Another (this time shorter) cracker from the Millennial Thomas Mann with the Rockstar Looks, who remains, to me, one of the most fascinating and smart observers of this century and an absolute pattern-weaving innovator.
This one's far shorter than recent ones and fictionalises the career of wunderkind Man Who Brought Big Brother to France (I can't remember his real name, but the biographical details seem similar and he has a surname that approximates to Smallcock). As per Bellanger, we get a pretty impressive analysis of the development of TV as an art form of sorts and its evolution in tandem with Debordian thinking about the viewer-TV relationship, with politics and culture.
As someone who didn't grow up in France and only knows a few of the major titles fromthe 80s (Club Dorothee and Helene et les Garcons...which I was addicted to one Summer in Russia, with the Russian audio translation spoken over the still-audible French by a one-man interpreter, a la Russe), I won't have had the full experience of the content and game shows that populate the story. Still, the macro points hold. It's an age of stunning salaries, coke, shagging, presenters with God-like statuses...and yet to be blown apart by the internet. It's a pretty good accompaniment to Beigbeder's 99F, actually - as a picture of the hedonistic ads and telly 90s.

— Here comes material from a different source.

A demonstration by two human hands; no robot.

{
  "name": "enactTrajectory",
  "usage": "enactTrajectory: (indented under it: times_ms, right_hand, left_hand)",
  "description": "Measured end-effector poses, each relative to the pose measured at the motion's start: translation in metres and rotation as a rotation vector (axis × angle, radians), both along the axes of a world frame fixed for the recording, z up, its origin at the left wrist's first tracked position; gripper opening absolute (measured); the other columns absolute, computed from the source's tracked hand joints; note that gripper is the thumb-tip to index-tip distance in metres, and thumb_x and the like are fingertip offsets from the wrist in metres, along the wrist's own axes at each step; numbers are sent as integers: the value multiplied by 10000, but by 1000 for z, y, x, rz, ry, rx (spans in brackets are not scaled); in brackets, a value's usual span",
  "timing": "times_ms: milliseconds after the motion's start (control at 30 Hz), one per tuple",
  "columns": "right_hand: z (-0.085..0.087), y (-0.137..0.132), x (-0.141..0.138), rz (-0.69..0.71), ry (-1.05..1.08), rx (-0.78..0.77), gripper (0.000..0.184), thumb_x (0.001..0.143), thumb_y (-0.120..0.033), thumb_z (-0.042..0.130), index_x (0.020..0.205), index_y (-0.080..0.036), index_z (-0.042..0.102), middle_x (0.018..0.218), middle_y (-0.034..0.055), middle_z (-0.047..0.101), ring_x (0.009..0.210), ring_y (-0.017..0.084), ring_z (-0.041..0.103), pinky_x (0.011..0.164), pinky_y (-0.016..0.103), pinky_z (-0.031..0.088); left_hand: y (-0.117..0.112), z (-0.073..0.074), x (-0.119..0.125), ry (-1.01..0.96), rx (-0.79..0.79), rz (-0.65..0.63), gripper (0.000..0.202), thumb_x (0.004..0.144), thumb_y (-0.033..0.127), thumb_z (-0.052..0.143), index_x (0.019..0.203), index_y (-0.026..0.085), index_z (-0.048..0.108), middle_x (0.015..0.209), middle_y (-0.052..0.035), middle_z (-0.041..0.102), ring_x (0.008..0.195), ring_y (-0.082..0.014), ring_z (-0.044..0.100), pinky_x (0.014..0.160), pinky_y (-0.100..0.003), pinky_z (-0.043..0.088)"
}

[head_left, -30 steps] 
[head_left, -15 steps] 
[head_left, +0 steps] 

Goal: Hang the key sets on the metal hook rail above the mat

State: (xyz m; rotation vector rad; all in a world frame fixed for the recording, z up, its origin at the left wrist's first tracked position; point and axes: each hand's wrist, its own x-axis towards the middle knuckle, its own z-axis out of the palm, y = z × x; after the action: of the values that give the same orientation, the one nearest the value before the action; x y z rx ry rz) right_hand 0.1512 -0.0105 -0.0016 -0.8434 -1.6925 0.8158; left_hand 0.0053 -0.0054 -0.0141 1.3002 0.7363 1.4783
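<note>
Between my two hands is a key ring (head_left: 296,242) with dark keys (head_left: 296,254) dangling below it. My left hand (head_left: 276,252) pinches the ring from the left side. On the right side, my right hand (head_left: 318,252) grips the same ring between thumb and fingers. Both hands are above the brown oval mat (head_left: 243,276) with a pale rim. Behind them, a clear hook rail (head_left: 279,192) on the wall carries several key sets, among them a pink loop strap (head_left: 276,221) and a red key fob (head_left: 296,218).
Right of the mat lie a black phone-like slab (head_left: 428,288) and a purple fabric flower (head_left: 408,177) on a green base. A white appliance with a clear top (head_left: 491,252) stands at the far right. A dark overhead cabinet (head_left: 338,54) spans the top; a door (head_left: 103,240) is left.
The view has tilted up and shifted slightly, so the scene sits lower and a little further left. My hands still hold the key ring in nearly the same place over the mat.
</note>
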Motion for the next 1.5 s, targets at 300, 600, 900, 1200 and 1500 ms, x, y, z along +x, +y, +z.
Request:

In many respects, it's just good biography and culture - but it's topped off with some strong set-pieces. It's not as Mann-like and conceptual as previous novels (the superb 'Continent de la Douceur', built around a fictional Slovenia-like chess-and-maths micropower) or the very credible 'Le Grand Paris' (Bellanger is great on careerism and the 'Big Swinging Dicks' of high politics and business), but it's a very original work.